Now Germany proposes to absorb increasing numbers of Arabs and black Africans, with the bitter example of French “no-go ghettoes” close at hand. The changing German mood, as illustrated by Frau Merkel’s example, is a puzzle. One persuasive argument for expanding the population, though rarely discussed except in economic terms, is Germany’s sharply declining birth rate. Niklas Potrafke, of the prestigious Ifo Institute, argues that Germany should spend this year’s budget surplus of $7.8 to $10 billion euros on refugees. Holger Schmieding, an economist at Berenberg Bank, agrees. “If Germany gets this right,” he says, “it may just be solving part of its demographic problem for the next decade.

Demographics is a serious obstacle to continued German prosperity. By 2060 there will be fewer than two Germans under 65 to work and generate taxes to support each German over 65. Age-related spending on pensions, health and long-term care is expected to rise a hefty 5 percentage points of national income by 2060.

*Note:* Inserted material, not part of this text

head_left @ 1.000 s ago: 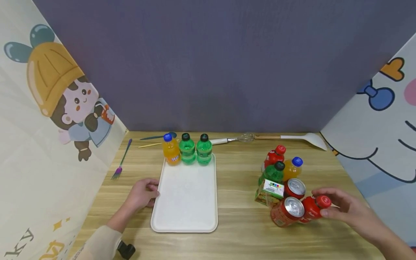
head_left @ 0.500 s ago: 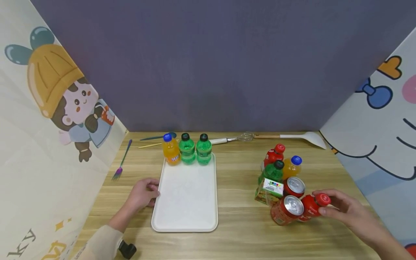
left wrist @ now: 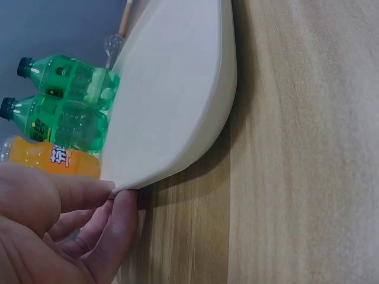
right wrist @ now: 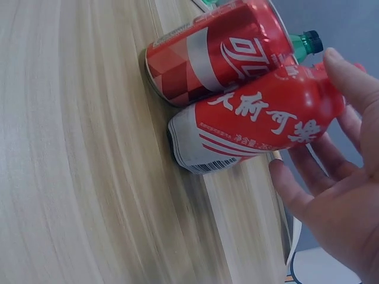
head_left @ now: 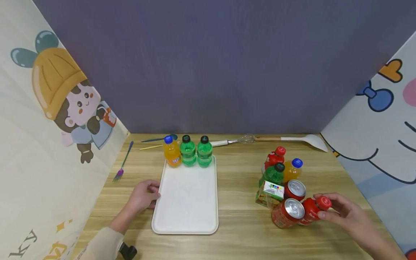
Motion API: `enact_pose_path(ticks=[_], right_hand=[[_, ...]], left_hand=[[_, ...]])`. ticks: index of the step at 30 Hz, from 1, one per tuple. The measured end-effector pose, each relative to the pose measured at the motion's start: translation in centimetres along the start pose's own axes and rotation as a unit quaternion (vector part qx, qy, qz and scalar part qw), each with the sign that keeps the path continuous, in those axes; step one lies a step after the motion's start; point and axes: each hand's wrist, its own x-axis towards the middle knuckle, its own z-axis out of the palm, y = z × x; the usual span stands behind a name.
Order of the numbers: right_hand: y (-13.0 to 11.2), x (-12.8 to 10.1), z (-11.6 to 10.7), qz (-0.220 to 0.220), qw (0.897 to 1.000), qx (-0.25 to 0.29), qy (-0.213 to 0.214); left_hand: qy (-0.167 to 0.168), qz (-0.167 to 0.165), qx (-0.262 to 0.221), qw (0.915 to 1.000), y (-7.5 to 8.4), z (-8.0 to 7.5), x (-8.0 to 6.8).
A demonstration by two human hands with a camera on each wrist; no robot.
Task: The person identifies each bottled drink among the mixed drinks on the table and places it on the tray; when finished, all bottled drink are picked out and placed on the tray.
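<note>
My left hand (head_left: 144,195) pinches the left edge of a white tray (head_left: 185,202) between thumb and fingers, as the left wrist view (left wrist: 89,219) shows. Along the tray's far end stand an orange soda bottle (head_left: 172,153) and two green soda bottles (head_left: 187,151). On the right, my right hand (head_left: 347,215) holds a red cola bottle (right wrist: 254,124) around its neck, thumb in front and fingers behind. That bottle stands against a red soda can (head_left: 287,215). Part of its neck is hidden by the thumb.
Beside the cola bottle cluster another can (head_left: 295,188), a drink carton (head_left: 270,193), a green bottle (head_left: 273,175), an orange bottle (head_left: 292,171) and a red bottle (head_left: 274,157). A whisk (head_left: 245,139) and a white ladle (head_left: 313,141) lie along the back; a fork (head_left: 121,164) lies left.
My right thumb has shifted slightly left across the cola bottle's neck. The left hand, the tray and the other drinks have stayed in place.
</note>
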Motion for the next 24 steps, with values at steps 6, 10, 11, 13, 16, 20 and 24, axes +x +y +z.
enact_pose_path(ticks=[6,10,11,13,16,20,24], right_hand=[[0.1,-0.1,1.0,-0.012,0.999,-0.004,0.038],[0.2,-0.2,1.5,-0.019,0.997,-0.016,0.072],[0.2,-0.3,1.6,-0.020,0.996,-0.018,0.080],[0.1,-0.3,1.8,-0.026,0.995,-0.021,0.095],[0.1,-0.4,2.0,-0.034,0.993,-0.023,0.113],[0.1,-0.4,2.5,-0.028,0.989,-0.028,0.145],[0.3,-0.5,2.9,-0.018,0.982,-0.029,0.187]], left_hand=[[0.001,0.003,0.004,1.0000,-0.2,0.0,0.0],[0.003,0.003,0.002,1.0000,-0.2,0.1,0.0],[0.004,0.003,0.003,1.0000,-0.2,0.1,0.0],[0.004,0.003,0.001,1.0000,-0.2,0.1,0.0],[0.003,0.003,0.003,1.0000,-0.2,0.1,0.0],[0.003,0.000,0.006,1.0000,-0.1,0.1,-0.1],[0.002,0.001,0.003,1.0000,0.0,0.2,-0.2]])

Other Europeans are grumbling that Angela Merkel is taking only the most economically useful of the asylum seekers. Other Europeans, guided by humanitarian concerns, will get the poorest, the least educated, those wounded physically and spiritually.

Taking in large numbers of young men who may not share nor want to learn German values and traditions is a gamble. Governance itself might be threatened in the future. A melting pot is difficult when refugees and other immigrants don’t want to melt. Nevertheless, for good or ill, Germany is taking the chance, and becoming a model of welcome for “the tired, the poor and the tempest-tossed.” Who would have thought it?